As várias edições do festival, em diversos países, são uma grande vantagem para os jovens profissionais.

A quinta edição do New York Portuguese Short Film Festival chega esta quinta-feira à cidade de New Bedford, em Massachusetts, depois de ter passado em Cascais, Nova Iorque, Lisboa, Londres, Macau e Sidney.

O festival é uma iniciativa do Arte Institute e chega já em Outubro a Vancouver, no Canadá, e até Junho do próximo ano passa ainda no Brasil, África do Sul, Polónia, e Alemanha. “Queremos que este festival seja uma mostra dos realizadores portugueses noutros mercados e por isso vamos leva-lo a todos os continentes”, disse a directora do Arte Institute, Ana Ventura Miranda, à agência Lusa.

Em New Bedford, o festival vai acontecer no Museu da Baleação da cidade, em parceira com o consulado português. Os filmes estarão divididos em duas sessões. Na primeira, serão mostrados os filmes “Exit Road”, de Yuri Alves, “Beasts”, de Rui Neto e Joana Nicolau, “Emma’s Fine”, de Miguel M. Matias, e “Gu”, de Pedro Marnoto Pereira. Na segunda sessão, serão mostrados “OBBE”, de Joana Maria Sousa e Manuel Carneiro, “Remissão Completa”, de Carlos Melim, “Rio”, de António Pinhão Botelho, e “Emília”, de Diogo M. Borges. Aos oito filmes em competição, junta-se a animação “Gigante”, de Júlio Vanzeler e Luís da Matta Almeida, e “Amphi”, de Iuri Monteiro and Inês Barroqueiro.

O júri que escolheu os dez filmes integrou o actor Ivo Canelas, a curadora de Cinema de São Paulo Letícia Santinon, Amanda Todd, do San Francisco Film Festival, e o ‘bloguer’ de cinema Filipe Freitas.
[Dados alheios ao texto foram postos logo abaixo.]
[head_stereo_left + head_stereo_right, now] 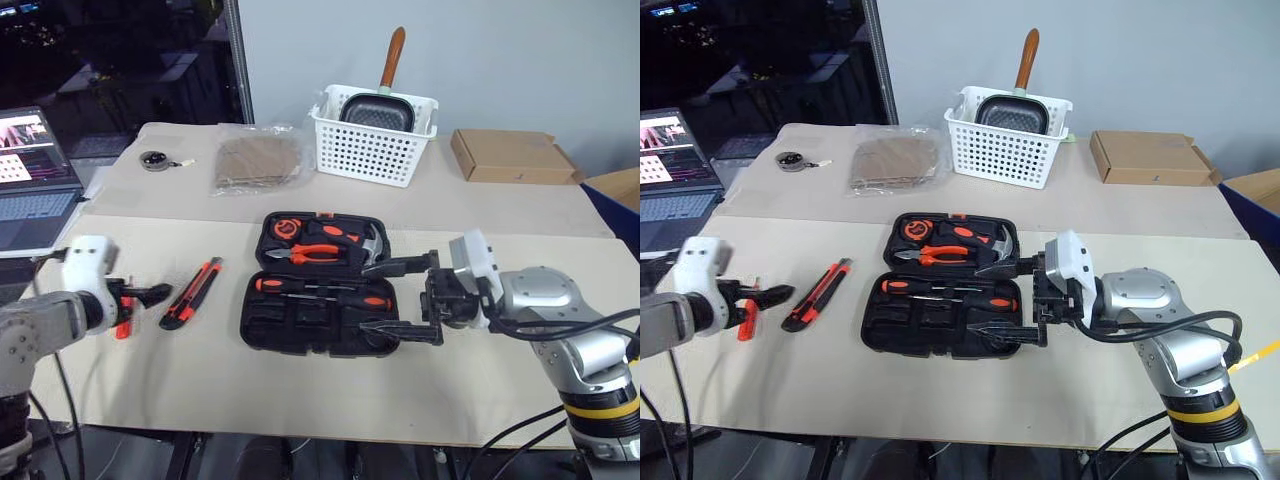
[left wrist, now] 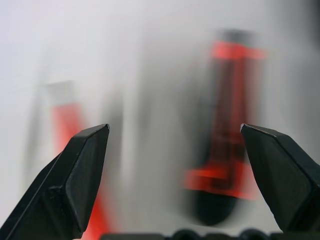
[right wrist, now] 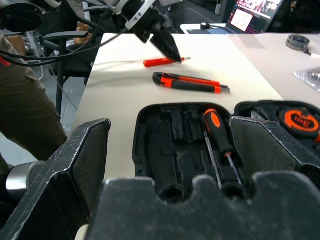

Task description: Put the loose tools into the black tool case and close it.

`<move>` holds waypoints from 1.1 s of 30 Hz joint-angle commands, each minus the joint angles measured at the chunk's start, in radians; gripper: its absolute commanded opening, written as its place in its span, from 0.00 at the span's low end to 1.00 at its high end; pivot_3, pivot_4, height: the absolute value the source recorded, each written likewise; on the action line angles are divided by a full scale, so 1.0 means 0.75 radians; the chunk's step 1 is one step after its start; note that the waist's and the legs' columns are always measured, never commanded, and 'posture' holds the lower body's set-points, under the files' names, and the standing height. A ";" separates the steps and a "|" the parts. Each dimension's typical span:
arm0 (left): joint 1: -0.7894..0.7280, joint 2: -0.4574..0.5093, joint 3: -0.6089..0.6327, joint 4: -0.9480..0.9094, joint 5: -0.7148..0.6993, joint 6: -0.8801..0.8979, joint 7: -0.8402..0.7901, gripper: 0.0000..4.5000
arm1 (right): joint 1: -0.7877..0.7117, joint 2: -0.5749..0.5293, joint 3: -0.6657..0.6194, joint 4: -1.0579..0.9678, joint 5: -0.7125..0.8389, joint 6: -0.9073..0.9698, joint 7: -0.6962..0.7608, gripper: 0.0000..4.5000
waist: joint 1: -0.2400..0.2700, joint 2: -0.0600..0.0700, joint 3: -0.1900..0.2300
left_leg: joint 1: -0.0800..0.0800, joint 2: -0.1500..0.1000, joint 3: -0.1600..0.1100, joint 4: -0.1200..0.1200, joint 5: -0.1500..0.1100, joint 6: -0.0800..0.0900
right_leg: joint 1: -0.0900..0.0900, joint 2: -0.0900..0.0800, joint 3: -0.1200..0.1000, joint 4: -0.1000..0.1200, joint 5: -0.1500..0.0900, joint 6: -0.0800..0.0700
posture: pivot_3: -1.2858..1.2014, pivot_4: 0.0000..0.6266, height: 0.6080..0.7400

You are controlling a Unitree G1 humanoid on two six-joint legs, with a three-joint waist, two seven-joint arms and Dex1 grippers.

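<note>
The black tool case lies open mid-table, with orange-and-black screwdrivers in its near half. My right gripper hovers open at the case's right edge, pointing left over it with nothing between its fingers. A red-and-black utility knife lies on the mat left of the case. Further left lies a slim red screwdriver, and my left gripper hangs open just above it, holding nothing. A small grey tape ring sits at the table's far left.
Orange-handled pliers and a hammer sit in the case's far half. A white basket with a pan, a flat cardboard box and a plastic bag line the back. A laptop stands left. A person's leg is beside the table.
</note>
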 commanded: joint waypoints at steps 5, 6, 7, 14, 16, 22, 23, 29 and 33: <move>-0.022 -0.059 0.093 0.024 0.076 0.182 0.060 1.00 | 0.002 -0.006 -0.045 -0.047 0.013 -0.083 0.034 0.98 | 0.009 0.000 0.000 | 0.000 0.000 0.000 0.000 0.000 0.000 | 0.000 -0.002 0.000 0.000 0.000 0.000 | 0.52 0.24 1.00; -0.025 -0.077 0.097 0.024 0.077 0.197 0.057 1.00 | 0.002 -0.008 -0.042 -0.045 0.012 -0.091 0.041 0.98 | 0.011 0.000 0.000 | 0.000 0.000 0.000 0.000 0.000 0.000 | 0.000 -0.002 0.000 0.000 0.000 0.000 | 0.52 0.24 1.00; -0.030 -0.093 0.100 0.027 0.082 0.204 0.055 0.94 | 0.001 -0.010 -0.037 -0.042 0.011 -0.093 0.047 0.99 | 0.013 0.000 0.000 | 0.000 0.000 -0.001 0.000 0.000 0.000 | 0.000 -0.002 -0.001 0.000 0.000 0.000 | 0.52 0.24 1.00; -0.021 -0.179 0.127 0.064 0.129 0.219 0.029 0.47 | 0.000 -0.017 -0.023 -0.023 -0.011 -0.113 0.058 1.00 | 0.019 0.000 0.000 | 0.001 0.000 -0.001 0.000 0.000 -0.001 | 0.001 -0.003 0.000 0.001 0.000 0.000 | 0.52 0.24 1.00; -0.011 -0.192 0.143 0.053 0.142 0.181 0.017 0.33 | 0.008 -0.017 -0.025 -0.026 -0.016 -0.115 0.057 1.00 | 0.020 0.000 0.000 | 0.001 0.000 -0.001 0.000 0.000 -0.001 | 0.001 -0.004 0.000 0.001 0.000 0.000 | 0.52 0.24 1.00; -0.063 -0.135 0.175 -0.226 0.013 -0.095 -0.289 0.16 | 0.070 -0.026 -0.067 -0.057 -0.026 -0.114 0.006 1.00 | 0.024 -0.002 0.000 | -0.003 0.001 -0.004 0.000 -0.001 -0.007 | 0.000 -0.012 -0.001 0.001 0.000 -0.001 | 0.52 0.24 1.00; -0.069 -0.100 0.142 -0.272 -0.024 -0.105 -0.369 0.16 | 0.087 -0.030 -0.077 -0.062 -0.024 -0.115 -0.003 1.00 | 0.024 -0.002 0.000 | -0.004 0.001 -0.004 0.000 -0.003 -0.012 | 0.000 -0.014 -0.001 0.000 0.000 -0.001 | 0.52 0.24 1.00; -0.141 0.208 -0.479 -0.409 0.158 -0.517 -0.995 0.16 | 0.214 -0.066 -0.150 -0.097 -0.016 -0.106 -0.034 1.00 | 0.022 0.001 0.001 | -0.002 -0.001 -0.001 -0.003 -0.003 -0.010 | 0.001 -0.019 -0.004 -0.001 0.000 -0.001 | 0.52 0.24 1.00; -0.371 0.194 -0.896 -0.206 0.472 -0.854 -1.251 0.16 | 0.291 -0.106 -0.205 -0.120 -0.020 -0.108 -0.045 1.00 | 0.023 0.004 0.002 | -0.002 -0.007 0.002 -0.004 0.002 -0.002 | 0.001 -0.015 -0.005 -0.001 0.000 -0.001 | 0.52 0.24 1.00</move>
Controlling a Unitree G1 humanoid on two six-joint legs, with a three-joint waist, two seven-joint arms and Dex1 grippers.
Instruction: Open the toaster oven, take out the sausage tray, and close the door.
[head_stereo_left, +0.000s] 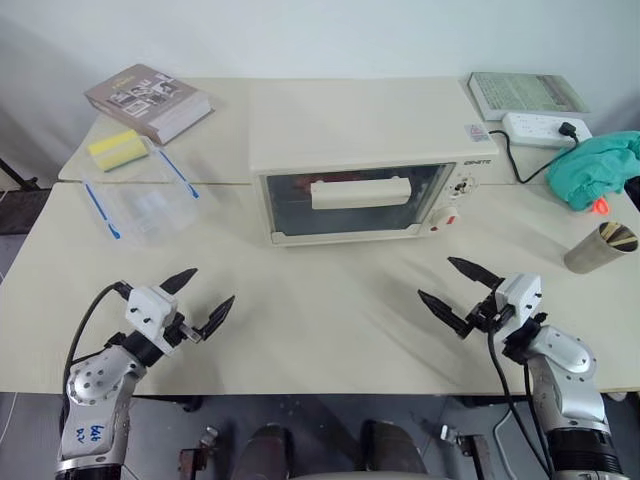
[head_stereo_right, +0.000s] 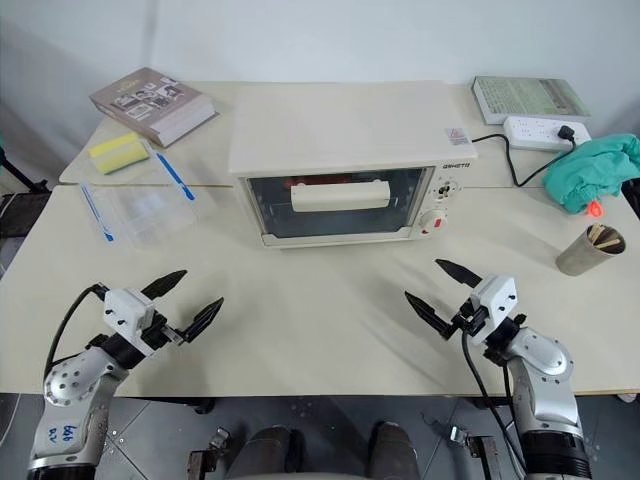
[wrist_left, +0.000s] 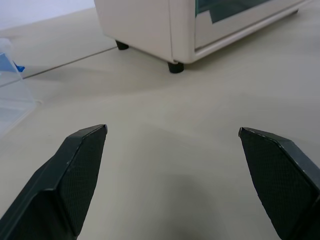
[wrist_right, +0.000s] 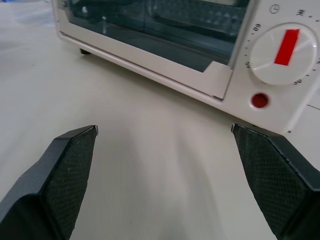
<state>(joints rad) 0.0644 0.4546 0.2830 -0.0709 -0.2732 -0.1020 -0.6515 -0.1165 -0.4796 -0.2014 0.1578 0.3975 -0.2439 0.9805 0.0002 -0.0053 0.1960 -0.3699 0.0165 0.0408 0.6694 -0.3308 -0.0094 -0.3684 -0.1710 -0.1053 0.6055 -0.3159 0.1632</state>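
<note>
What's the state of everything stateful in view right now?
door: shut, handle untouched
toaster oven: upright on the table, cord plugged into the power strip
left gripper: open, empty, above the table
right gripper: open, empty, above the table
plastic bag: lying flat
cup: upright
book: closed

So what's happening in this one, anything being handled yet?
Nothing is held yet. The toaster oven sits on the table with its door shut; something red shows dimly through the glass. Both arms hover over the table in front of it, the left end effector and right end effector open and empty, short of the door handle.
</note>
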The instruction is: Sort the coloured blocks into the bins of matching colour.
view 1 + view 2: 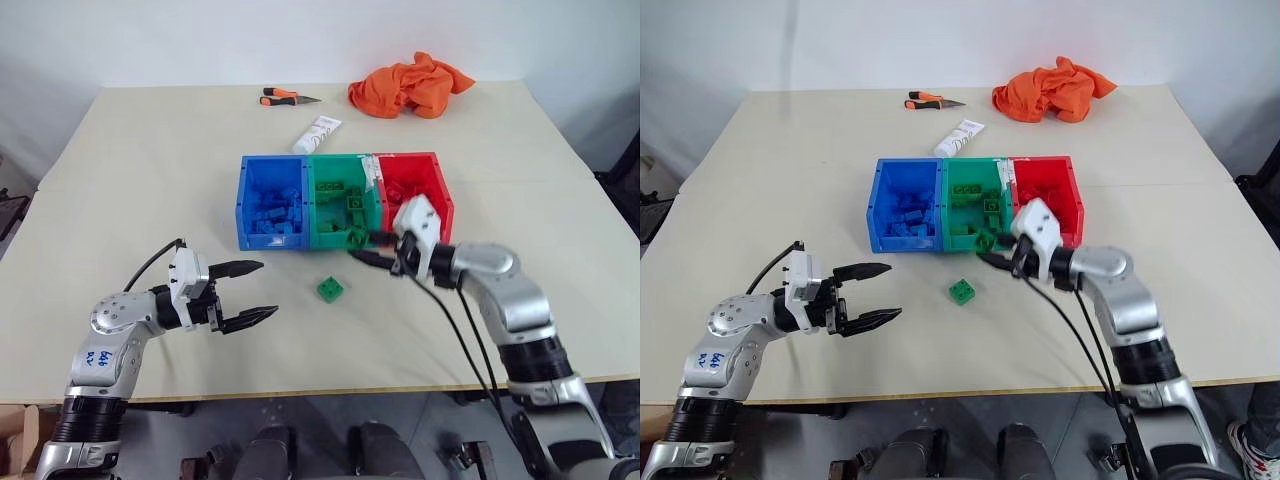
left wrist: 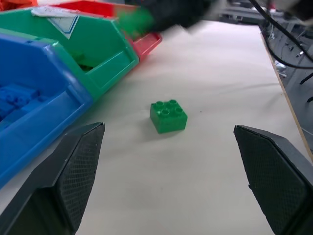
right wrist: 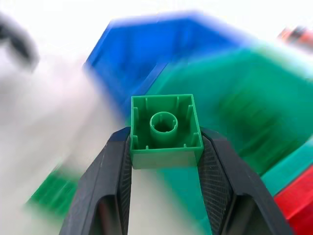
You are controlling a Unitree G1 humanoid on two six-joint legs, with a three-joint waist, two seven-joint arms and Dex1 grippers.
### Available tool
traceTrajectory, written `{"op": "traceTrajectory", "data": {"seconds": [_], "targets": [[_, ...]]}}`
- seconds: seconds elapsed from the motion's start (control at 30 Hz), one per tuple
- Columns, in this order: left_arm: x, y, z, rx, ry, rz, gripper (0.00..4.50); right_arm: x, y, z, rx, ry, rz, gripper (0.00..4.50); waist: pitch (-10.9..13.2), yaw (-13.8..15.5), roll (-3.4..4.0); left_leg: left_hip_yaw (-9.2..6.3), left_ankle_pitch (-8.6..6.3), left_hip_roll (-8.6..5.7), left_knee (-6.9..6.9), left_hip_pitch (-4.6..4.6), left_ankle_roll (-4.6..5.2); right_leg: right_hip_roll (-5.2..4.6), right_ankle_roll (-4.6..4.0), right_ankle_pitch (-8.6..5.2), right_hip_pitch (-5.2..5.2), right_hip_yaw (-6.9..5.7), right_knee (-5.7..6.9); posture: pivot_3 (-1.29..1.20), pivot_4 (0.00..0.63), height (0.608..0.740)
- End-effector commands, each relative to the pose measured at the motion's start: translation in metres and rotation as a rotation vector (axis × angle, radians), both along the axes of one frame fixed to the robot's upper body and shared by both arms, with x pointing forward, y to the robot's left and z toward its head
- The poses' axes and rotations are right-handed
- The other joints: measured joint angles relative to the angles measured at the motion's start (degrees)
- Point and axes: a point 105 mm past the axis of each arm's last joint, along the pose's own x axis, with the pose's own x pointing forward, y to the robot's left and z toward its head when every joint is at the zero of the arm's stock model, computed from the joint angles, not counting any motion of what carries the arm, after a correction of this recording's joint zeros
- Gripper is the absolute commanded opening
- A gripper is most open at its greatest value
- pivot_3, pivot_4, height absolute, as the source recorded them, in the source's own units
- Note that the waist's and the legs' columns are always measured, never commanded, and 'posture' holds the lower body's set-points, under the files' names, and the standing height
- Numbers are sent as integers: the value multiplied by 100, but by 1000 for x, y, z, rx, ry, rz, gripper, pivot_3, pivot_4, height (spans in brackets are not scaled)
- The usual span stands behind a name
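The right end effector [image 3: 165, 147] pinches a small green studded plastic brick [image 3: 165, 129] at the near edge of the green open-topped plastic bin [image 1: 343, 200]. Another green brick [image 1: 331, 289] lies on the beige surface [image 1: 150, 180] at the bin's 6 o'clock. The left end effector [image 1: 255, 291] is spread wide.

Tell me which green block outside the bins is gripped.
The green block pinched in the right gripper, near the green bin. The other green block lies loose on the table before the open left gripper.

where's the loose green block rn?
In the left eye view the loose green block lies on the table, just in front of the green bin, between the open left pincer and the right pincer.
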Motion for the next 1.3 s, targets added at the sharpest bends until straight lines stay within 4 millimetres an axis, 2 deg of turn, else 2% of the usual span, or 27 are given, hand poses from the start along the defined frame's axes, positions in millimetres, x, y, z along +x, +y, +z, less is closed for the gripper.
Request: {"op": "traceTrajectory", "data": {"seconds": [0.03, 0.23, 0.43, 0.53, 0.63, 0.9, 1.0, 1.03, 1.13, 1.27, 1.3], "targets": [[2, -4, 6, -8, -32, -21, 4500, 18, 1, 18, 36, -40, -34, 2479, 0, 3, 0, -1, 0, 0, -2, 0, 0, 0, 0, 0, -1, 0, 0, 0, 150, 740], [4, -5, 6, -9, -37, -27, 4500, 36, 7, 20, -5, -83, -28, 4450, 0, 7, 0, -1, 0, -3, -11, -6, 1, -2, 0, 0, -4, -2, 9, 0, 150, 740], [2, -5, 6, -10, -36, -24, 4500, 25, -1, 21, -21, -109, 17, 4450, 0, 2, 0, -2, -1, -2, -14, -11, 1, -1, 0, 0, -10, -7, 10, 0, 150, 740], [1, -4, 5, -9, -30, -26, 4500, -10, -14, 7, -78, -71, 130, 4450, 0, 49, 0, -4, -1, -1, -14, -12, 1, -1, 0, 0, -7, -8, 8, 0, 150, 740], [2, -3, 5, -5, -27, -30, 4500, -32, -36, -7, -131, -17, 133, 4450, 0, 111, 0, -17, -2, -4, -12, -18, 3, -2, 0, 0, 5, -11, -13, 0, 150, 740], [-1, 9, 4, 23, -17, -30, 4500, -81, -116, -39, -285, 185, -12, 4450, 1, 167, 0, -12, -2, -2, -1, -11, 4, -1, 0, 0, 18, -6, -36, 0, 150, 740], [-3, 13, 4, 31, -15, -25, 4500, -89, -131, -44, -320, 213, -54, 4450, 1, 141, 0, -8, -2, -1, -4, -9, 6, -1, -1, 0, 25, -4, -54, 0, 150, 740], [-3, 14, 4, 33, -15, -24, 4500, -91, -131, -44, -322, 214, -55, 4450, 1, 131, 0, -3, -2, -1, -5, -8, 7, -1, 0, 0, 26, -1, -54, 0, 150, 740], [-4, 15, 4, 40, -15, -26, 4500, -89, -113, -46, -304, 205, -12, 4450, 1, 118, 0, -1, -1, 2, -5, -3, 6, 1, -1, 0, 26, -1, -49, 0, 150, 740], [-4, 13, 6, 39, -21, -30, 4500, -78, -72, -57, -273, 199, 84, 4450, 1, 125, -1, -4, -1, 3, -2, -3, 5, 1, -2, 0, 26, -1, -48, 0, 150, 740], [-4, 12, 6, 40, -21, -31, 4500, -76, -66, -60, -273, 201, 92, 4450, 1, 133, -1, -4, -1, 3, -2, -3, 5, 1, -2, 0, 26, -1, -48, 0, 150, 740]]}}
Pedro Marnoto Pereira participa no festival pela segunda vez, depois de ter ficado em segundo lugar na competição em 2013, com a sua primeira curta-metragem, “The Buffalo Kid”. “Foi o meu primeiro filme e, quando me candidatei, a ideia era criar algum nome no circuito de festivais. Este foi o primeiro festival em que participei e depois consegui participar em mais três festivais em Nova Iorque e outros dois em Portugal”, disse em Maio, na estreia do festival em Nova Iorque, à LUSA.

O realizador diz que as várias edições do festival, em diversos países, são uma grande vantagem para os jovens profissionais como ele. “Mostra-se o trabalho em Lisboa, aqui, depois Londres, outras cidades, e essa é a melhor parte, porque algumas pessoas acabam por tomar tempo para te escrever e dizer que gostaram do que viram”, explica.